If the warts block the birth canal, a woman may need to have a cesarean-section (C-section) delivery. However, HPV infection or genital warts are not a sole reason for C-section.

Other factors, in addition to having HPV, can raise the risk of developing cervical cancer. Some of these factors are not getting Pap tests, smoking, and having a weakened immune system. Take these steps to prevent cervical cancer:

•Get regular Pap tests. The best time to get a Pap test is between 10 and 20 days after the first day of your last period. Do not have the test done when you have your period. Don’t have sex or use douches, vaginal medicines (unless your doctor tells you to), spermicide foams, creams, or jellies two days before your Pap test. Talk to your doctor about how often to get Pap tests.

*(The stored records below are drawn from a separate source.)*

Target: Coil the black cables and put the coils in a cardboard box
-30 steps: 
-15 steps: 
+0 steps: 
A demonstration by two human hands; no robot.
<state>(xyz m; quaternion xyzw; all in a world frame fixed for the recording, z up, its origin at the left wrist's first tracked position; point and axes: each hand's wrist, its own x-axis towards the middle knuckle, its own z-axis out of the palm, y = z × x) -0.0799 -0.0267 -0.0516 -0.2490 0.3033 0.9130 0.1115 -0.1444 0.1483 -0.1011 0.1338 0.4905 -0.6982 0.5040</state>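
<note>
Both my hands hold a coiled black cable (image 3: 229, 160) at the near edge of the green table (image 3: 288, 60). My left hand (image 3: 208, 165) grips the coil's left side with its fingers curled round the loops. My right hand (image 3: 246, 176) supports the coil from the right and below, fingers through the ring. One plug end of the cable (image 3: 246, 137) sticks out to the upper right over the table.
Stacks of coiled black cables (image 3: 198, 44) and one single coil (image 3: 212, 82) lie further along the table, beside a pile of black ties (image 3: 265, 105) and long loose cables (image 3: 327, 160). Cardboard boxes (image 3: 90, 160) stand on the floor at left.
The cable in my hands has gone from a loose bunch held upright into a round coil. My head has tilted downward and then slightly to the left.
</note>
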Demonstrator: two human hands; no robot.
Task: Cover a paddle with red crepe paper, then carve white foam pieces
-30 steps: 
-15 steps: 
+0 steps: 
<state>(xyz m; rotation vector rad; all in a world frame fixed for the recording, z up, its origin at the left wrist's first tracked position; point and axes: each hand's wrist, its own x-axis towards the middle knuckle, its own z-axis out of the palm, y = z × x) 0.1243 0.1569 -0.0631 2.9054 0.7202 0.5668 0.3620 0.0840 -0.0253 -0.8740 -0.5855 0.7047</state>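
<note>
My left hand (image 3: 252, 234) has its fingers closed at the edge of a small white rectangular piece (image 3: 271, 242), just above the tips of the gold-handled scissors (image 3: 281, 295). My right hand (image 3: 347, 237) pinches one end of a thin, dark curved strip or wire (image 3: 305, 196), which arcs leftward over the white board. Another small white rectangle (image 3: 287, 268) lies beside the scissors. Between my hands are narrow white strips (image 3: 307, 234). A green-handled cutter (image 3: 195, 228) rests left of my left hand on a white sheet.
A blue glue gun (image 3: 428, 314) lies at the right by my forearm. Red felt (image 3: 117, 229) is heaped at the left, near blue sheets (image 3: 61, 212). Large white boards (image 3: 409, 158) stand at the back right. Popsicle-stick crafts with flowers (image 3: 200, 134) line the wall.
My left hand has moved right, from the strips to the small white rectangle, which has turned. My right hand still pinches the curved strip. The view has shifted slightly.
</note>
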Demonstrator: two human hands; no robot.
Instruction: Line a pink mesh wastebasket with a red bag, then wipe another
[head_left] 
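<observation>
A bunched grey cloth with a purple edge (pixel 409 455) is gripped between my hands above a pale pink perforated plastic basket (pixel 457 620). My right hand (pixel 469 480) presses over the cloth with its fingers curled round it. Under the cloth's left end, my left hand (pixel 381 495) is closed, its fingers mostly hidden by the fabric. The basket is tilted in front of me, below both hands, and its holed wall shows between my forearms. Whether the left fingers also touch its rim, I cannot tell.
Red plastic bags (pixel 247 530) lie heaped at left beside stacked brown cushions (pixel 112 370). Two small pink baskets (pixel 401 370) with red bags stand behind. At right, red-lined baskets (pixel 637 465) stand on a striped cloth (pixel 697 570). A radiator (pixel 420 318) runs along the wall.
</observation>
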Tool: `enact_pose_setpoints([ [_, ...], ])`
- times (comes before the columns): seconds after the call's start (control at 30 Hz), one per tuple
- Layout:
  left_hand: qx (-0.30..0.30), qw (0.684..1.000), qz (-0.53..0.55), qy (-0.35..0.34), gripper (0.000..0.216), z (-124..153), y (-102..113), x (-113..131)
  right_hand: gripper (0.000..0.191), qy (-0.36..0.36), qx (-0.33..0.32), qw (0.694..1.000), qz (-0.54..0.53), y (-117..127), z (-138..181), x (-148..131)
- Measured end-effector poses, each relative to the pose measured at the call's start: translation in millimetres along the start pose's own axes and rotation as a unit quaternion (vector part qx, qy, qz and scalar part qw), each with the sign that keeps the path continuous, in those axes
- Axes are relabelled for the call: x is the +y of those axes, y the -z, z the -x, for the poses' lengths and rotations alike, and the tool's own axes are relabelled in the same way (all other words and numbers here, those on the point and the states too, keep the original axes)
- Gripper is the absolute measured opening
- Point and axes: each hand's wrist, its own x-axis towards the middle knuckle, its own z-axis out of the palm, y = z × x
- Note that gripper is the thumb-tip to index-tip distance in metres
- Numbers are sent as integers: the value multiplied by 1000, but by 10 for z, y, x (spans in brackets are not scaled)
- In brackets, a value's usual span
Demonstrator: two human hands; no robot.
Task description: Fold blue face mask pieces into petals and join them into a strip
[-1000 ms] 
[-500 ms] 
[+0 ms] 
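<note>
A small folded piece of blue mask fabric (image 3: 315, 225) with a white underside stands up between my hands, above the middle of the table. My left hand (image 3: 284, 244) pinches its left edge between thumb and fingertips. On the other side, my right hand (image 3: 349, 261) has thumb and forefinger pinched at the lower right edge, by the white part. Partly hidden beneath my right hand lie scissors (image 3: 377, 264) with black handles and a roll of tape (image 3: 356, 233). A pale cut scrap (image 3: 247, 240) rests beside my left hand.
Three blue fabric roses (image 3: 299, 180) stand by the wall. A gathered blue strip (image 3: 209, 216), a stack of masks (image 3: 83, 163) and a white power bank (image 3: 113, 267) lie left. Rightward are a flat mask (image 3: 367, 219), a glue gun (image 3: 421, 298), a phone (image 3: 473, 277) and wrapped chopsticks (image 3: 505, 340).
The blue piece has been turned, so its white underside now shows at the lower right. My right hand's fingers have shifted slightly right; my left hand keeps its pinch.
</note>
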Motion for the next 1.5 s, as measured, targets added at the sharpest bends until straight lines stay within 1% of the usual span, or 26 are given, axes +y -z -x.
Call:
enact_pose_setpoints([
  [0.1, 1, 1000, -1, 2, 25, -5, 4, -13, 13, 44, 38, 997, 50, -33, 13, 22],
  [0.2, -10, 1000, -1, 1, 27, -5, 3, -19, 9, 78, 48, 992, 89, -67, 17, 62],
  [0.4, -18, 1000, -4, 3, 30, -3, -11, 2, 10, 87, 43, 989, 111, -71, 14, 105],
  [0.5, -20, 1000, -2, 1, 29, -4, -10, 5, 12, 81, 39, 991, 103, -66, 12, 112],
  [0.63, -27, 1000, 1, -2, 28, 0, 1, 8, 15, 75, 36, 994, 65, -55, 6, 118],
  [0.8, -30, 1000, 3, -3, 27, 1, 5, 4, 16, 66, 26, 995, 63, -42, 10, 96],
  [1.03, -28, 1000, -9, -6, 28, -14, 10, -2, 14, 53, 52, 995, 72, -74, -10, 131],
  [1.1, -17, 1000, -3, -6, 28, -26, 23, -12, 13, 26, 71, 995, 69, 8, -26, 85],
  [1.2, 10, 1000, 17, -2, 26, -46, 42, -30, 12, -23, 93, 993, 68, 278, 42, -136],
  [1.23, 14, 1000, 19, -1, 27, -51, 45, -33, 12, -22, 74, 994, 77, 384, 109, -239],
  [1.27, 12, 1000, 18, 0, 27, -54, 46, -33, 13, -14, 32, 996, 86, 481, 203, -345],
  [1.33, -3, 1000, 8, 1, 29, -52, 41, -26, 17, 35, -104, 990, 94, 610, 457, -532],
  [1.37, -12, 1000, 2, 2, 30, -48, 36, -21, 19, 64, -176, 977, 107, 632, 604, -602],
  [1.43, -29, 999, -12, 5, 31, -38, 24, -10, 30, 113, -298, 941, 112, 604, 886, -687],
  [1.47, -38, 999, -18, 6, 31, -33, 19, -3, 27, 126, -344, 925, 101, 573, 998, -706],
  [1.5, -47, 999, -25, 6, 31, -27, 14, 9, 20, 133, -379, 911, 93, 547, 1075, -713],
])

•Eat a healthy, balanced diet with delicious fruits and vegetables. In particular, carotene and vitamins C and E may reduce the risk of cervical and other cancers. Carotene is found in tomatoes, carrots, sweet potatoes, and broccoli. You can get vitamin C by eating fruits, especially citrus fruits, and vegetables. The darker the color of the fruit or vegetable, the more vitamin C. Load up on oranges, green and red peppers, broccoli, papayas, and strawberries. Good sources of vitamin E include oils such as safflower and corn, wheat germ, and sunflower seeds and nuts, such as almonds, peanuts, and hazelnuts.

•Don’t smoke. Smoking can raise your risk of cervical cancer.

•Be faithful. Be faithful to your partner, meaning that you only have sex with each other and no one else.

•Protect yourself with a condom EVERY time you have vaginal, anal, or oral sex. HPV infection can infect male and female genital areas that are covered by a condom, as well as areas not covered by the condom. Using condoms may reduce the risk of getting genital warts and cervical cancer. But condoms may not completely protect you.